Which lines below hold the word "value"? Copy all of them.

(Beginning of Information)

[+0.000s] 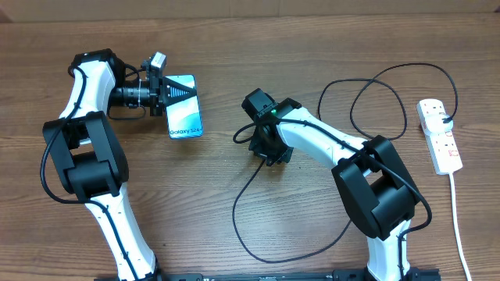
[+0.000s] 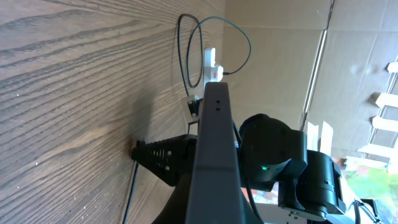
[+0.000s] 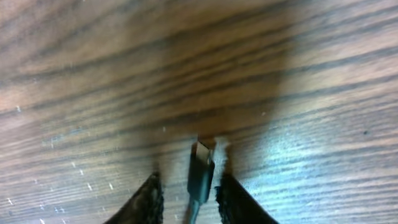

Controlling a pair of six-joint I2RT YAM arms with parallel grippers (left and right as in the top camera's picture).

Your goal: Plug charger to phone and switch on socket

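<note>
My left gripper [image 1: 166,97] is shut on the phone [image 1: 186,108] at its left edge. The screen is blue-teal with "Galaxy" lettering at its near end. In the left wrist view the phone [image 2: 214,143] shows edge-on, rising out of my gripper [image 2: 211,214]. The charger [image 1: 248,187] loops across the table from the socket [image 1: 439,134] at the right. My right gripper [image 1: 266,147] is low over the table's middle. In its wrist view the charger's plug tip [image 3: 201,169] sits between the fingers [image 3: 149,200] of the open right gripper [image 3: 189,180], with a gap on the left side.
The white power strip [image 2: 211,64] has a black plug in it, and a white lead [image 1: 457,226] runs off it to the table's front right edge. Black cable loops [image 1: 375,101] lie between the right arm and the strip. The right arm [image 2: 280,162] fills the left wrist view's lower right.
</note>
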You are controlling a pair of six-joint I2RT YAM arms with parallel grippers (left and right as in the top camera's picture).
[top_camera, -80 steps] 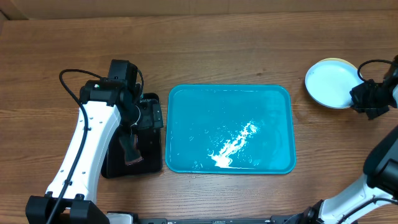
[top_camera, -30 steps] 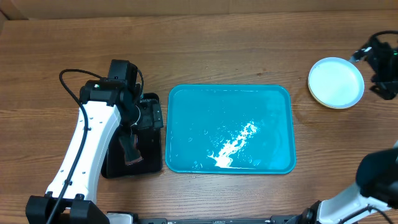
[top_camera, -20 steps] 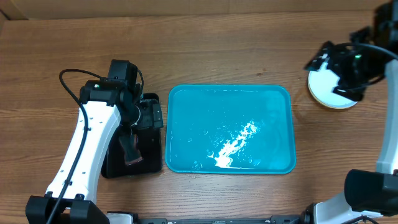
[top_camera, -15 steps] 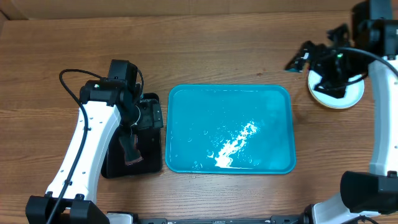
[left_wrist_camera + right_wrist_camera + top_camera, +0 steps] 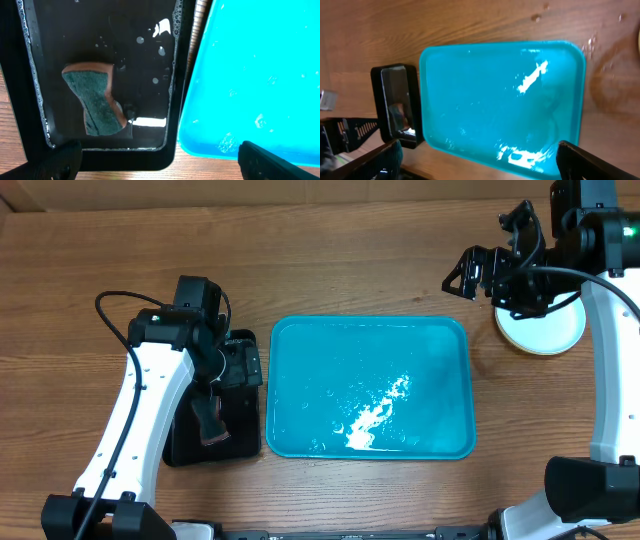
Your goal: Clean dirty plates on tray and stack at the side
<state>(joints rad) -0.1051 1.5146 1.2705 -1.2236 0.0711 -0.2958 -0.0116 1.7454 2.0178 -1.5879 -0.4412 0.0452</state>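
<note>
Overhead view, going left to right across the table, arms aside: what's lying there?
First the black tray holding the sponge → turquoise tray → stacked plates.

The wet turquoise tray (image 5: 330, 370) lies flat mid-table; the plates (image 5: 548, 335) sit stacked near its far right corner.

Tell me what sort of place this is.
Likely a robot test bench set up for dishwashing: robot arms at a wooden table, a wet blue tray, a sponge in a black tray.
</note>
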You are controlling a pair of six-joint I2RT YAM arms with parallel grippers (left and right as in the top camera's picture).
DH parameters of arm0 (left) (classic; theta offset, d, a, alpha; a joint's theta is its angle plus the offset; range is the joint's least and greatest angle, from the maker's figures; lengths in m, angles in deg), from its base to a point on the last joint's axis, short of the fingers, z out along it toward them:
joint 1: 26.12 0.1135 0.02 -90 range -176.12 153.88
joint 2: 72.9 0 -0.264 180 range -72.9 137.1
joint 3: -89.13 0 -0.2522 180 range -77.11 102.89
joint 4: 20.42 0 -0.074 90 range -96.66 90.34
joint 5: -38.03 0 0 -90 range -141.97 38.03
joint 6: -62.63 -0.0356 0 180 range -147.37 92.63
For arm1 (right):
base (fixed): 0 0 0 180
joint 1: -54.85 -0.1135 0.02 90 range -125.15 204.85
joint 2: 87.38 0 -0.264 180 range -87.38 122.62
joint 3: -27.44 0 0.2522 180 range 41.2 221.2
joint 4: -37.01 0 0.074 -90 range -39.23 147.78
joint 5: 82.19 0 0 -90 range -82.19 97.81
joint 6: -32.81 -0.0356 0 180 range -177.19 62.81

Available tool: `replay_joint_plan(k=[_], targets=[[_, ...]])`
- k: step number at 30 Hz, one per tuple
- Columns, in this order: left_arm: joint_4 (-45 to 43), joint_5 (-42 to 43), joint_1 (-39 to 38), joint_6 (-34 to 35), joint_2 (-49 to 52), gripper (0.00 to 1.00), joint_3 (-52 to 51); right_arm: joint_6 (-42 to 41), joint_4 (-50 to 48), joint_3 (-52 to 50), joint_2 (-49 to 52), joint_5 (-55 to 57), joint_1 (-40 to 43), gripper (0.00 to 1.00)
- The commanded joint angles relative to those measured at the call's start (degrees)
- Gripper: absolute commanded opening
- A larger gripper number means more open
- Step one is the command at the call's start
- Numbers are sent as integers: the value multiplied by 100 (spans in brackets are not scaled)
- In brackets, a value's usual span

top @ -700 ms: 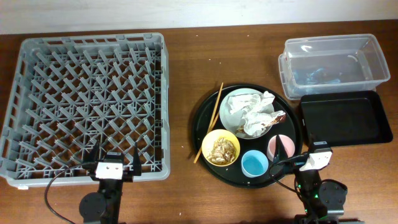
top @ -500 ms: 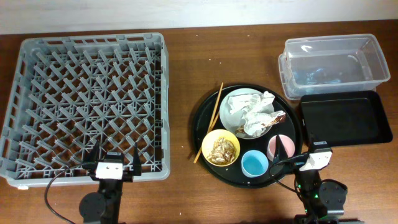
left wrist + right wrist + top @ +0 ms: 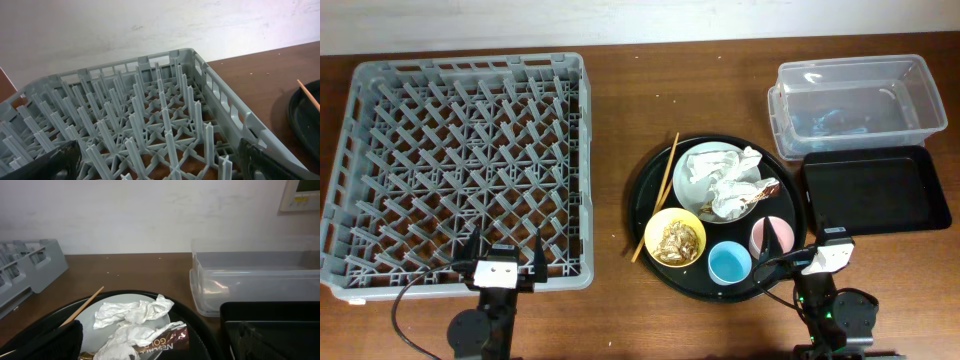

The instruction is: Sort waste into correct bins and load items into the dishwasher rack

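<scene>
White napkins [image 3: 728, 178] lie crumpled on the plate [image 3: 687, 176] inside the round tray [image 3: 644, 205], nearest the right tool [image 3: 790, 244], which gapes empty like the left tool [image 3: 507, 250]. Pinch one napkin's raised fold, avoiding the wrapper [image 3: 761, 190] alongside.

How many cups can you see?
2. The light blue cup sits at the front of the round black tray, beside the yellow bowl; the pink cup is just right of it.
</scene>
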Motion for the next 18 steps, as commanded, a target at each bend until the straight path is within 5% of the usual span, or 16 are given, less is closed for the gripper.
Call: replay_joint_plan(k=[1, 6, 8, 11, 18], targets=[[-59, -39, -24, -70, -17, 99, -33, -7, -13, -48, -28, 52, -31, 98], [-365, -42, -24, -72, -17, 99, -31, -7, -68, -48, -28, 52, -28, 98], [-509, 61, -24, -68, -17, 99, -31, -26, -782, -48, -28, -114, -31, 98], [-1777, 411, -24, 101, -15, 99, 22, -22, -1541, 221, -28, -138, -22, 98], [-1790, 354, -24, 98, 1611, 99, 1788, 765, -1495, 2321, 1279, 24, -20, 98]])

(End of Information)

**Solution for this exercise**:
- Numbers are sent as integers: the value multiplied by 100 (spans in brackets are not scaled)
- In brackets, a value's usual span

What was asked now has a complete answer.